The antibody can be optionally provided with a labeling element. The labeling element is not particularly limited, but conventionally known labeling substances can be appropriately selected and used. The labeling substance is not particularly limited, but typically includes a labeling substance using fluorescence, radioactivity, an enzyme (for example, peroxidase, alkaline phosphatase, etc.), phosphorescence, chemiluminescence, coloring, and the like.

The present antibody may include, as a labeling element, a substance capable of binding to the labeling element. It may be provided with a molecule or substance capable of binding these so that it can be finally identified by the labeling substance. As such substances, protein-protein interactions, small molecule compounds-protein interactions, and the like can be used. For example, antibodies in an antigen-antibody reaction, biotin in an avidin (streptavidin) -biotin system, digoxigenin in an anti-digoxigenin (DIG) -digoxigenin (DIG) system, or haptens represented by FITC in an anti-FITC-FITC system, etc. Can be mentioned. In this case, the labeling substance ultimately used for detection is the other molecule or substance that interacts with the substance that has binding properties to such labeling substance (eg, antigens such as streptavidin, anti-FITC, etc.). Labeling substance Modified to be provided as a site for binding to a binding substance.

Labeling elements of these various embodiments are commercially available, and methods of modifying antibodies with labeling elements are well known to those of skill in the art. Therefore, those skilled in the art can obtain various labeling elements and appropriately use a functional group such as an amino group or a carboxy group for the antibody.

(Manufacturing method of anti-glycyrrhetinic acid antibody)
The method for producing the antibody disclosed herein is a step of immunizing an animal with a complex comprising a carrier protein via the carboxy group of glycyrrhetinic acid, and a hybridoma derived from the animal or the spleen cell of the animal. A step of obtaining an antibody having a specific binding ability to a complex glycyrrhetinic acid-albumin complex comprising albumin via the carboxy group of glycyrrhetinic acid can be provided.

The antibody acquisition step can be a step of separating an antibody having a specific binding ability from the animal to the glycyrrhetinic acid-albumin complex, which is a complex comprising albumin via the carboxy group of glycyrrhetinic acid. According to the present production method, the present antibody, which is a polyclonal antibody, can be efficiently obtained.

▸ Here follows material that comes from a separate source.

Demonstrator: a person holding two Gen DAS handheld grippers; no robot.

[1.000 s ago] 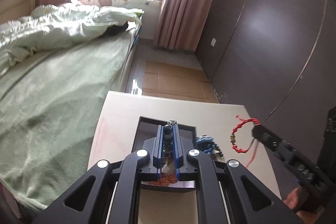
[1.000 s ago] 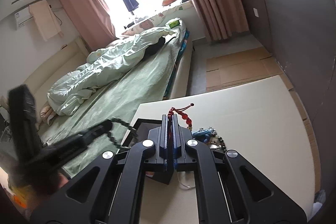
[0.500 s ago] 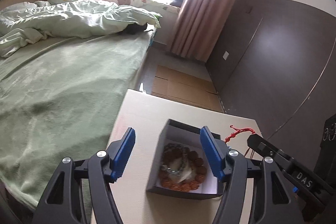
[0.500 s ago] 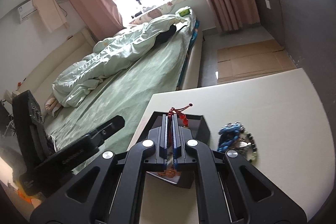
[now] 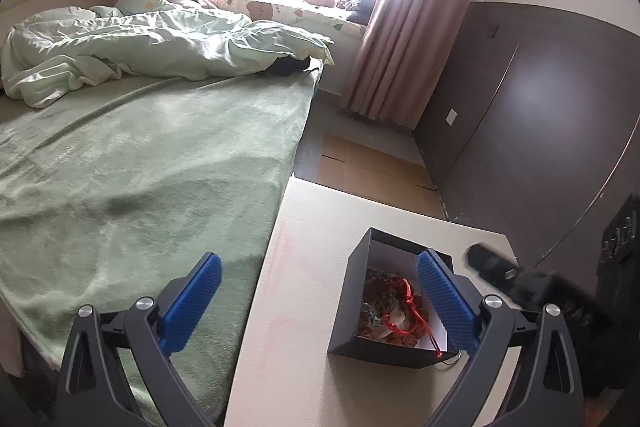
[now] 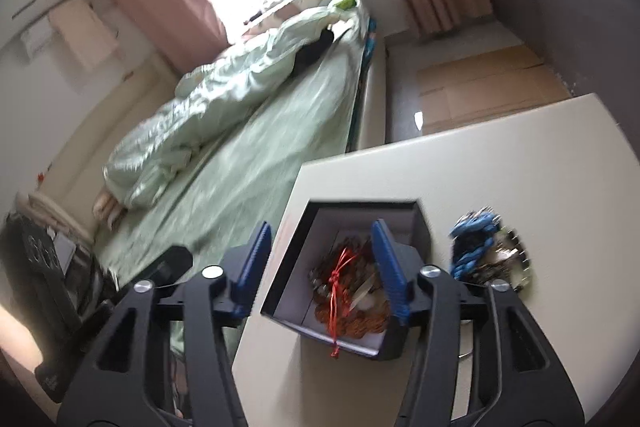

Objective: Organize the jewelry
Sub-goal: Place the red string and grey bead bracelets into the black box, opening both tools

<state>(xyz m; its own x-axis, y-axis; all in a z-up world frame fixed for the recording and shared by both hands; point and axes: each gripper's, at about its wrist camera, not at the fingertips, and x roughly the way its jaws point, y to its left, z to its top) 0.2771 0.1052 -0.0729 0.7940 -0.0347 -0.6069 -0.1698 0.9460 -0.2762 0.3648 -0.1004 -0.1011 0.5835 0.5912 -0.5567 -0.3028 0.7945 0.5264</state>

Further, in the antibody acquisition step, a hybridoma obtained by fusing splenocytes and myeloma cells separated from the animal is converted into a glycyrrhetinic acid-albumin complex, which is a complex comprising albumin via the carboxy group of glycyrrhetinic acid. On the other hand, a step of separating a hybridoma having an ability to produce an antibody having a specific binding ability and a step of producing the antibody using the hybridoma can be provided. According to the present production method, the present antibody, which is a monoclonal antibody, can be efficiently obtained.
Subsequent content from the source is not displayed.